• TASK GOAL: The expected answer is the set of lines in the data below between the line holding "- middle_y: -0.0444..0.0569" and the line holding "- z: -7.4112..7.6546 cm", inclusive, written out exactly.

• PROVIDED DATA:
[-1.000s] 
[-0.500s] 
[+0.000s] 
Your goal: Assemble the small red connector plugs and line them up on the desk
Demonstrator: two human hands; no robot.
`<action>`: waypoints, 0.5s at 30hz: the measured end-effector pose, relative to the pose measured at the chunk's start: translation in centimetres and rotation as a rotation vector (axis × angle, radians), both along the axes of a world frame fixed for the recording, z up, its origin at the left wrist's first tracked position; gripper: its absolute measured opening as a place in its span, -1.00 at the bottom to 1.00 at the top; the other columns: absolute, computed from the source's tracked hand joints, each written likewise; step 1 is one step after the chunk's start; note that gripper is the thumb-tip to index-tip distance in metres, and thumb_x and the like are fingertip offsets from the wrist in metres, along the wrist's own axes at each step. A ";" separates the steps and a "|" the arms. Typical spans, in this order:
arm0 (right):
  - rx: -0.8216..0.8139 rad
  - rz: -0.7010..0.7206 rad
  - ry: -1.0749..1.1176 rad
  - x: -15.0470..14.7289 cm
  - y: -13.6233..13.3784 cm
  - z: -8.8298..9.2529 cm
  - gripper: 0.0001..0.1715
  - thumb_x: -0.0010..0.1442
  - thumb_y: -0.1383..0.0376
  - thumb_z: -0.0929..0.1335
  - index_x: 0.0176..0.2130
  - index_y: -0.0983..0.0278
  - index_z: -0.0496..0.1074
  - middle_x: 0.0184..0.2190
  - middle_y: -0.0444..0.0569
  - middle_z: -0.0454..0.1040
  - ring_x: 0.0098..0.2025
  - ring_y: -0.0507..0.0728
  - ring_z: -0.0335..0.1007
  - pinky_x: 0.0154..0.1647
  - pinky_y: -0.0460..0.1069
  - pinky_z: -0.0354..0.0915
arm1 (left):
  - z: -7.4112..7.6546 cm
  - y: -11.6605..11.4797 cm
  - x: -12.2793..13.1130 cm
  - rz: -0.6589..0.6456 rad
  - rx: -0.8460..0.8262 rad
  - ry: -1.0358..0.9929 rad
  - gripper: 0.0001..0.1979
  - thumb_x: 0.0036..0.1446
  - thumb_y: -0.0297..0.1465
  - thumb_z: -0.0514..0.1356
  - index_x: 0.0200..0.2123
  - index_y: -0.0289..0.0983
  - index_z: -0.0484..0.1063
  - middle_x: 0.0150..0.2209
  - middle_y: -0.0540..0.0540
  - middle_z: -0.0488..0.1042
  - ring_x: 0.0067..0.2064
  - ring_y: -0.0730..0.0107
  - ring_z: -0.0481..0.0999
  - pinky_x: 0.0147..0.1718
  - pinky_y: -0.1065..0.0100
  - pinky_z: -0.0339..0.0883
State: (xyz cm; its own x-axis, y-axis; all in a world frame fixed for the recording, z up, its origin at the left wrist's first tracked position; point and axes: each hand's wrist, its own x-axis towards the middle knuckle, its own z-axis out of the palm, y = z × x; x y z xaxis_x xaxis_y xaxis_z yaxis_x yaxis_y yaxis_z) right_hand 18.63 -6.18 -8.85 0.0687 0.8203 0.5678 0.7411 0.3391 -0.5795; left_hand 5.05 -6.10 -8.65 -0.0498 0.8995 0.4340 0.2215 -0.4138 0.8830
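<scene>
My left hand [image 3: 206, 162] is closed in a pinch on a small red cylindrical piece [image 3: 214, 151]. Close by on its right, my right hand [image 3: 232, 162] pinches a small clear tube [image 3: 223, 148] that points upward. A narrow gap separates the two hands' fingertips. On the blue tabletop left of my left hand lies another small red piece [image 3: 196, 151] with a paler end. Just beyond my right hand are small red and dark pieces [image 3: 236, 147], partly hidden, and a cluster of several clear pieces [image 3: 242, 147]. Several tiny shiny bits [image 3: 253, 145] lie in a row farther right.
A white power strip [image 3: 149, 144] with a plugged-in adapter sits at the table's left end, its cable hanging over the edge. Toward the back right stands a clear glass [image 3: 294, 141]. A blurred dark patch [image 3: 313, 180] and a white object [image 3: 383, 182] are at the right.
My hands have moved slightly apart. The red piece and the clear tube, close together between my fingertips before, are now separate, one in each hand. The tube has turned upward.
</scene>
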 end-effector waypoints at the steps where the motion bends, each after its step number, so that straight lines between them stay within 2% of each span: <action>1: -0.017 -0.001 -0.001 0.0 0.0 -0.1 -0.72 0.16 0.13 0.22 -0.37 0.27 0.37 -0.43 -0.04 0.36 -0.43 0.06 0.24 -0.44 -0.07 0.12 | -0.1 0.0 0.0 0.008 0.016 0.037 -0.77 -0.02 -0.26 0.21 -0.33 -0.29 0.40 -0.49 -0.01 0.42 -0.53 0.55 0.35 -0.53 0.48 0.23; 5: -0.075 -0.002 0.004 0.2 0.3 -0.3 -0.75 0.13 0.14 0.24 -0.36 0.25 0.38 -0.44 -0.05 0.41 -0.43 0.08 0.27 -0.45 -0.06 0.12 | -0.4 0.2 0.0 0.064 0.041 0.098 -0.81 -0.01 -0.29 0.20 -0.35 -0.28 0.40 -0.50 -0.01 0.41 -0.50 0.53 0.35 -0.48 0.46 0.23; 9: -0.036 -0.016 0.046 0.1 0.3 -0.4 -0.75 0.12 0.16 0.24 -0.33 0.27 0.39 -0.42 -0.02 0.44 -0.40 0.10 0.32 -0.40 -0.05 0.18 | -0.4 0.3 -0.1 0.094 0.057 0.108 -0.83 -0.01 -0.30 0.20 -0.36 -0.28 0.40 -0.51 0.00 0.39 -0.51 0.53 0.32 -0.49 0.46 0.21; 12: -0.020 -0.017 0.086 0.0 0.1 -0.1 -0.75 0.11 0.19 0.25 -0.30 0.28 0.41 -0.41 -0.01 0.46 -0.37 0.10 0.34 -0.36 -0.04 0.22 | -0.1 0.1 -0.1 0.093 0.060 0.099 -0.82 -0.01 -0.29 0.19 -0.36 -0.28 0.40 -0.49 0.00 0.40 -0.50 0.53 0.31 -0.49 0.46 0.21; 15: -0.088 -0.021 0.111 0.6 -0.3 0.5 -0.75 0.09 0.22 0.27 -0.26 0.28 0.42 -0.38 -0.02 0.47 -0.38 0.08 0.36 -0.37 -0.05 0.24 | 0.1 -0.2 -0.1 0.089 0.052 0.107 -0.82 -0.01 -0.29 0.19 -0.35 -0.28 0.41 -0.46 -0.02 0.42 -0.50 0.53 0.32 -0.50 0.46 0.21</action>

• RESPONSE AREA:
  - middle_y: -0.0444..0.0569
  - middle_z: -0.0454..0.1040
  - ring_x: 0.0098..0.2025
  - ring_y: -0.0507..0.0728
  - ring_z: -0.0335..0.1007
  - pinky_x: 0.0154..0.1647
  - pinky_y: -0.0460..0.1069
  - pinky_z: -0.0354..0.0915
arm1 (left):
  - z: -7.4112..7.6546 cm

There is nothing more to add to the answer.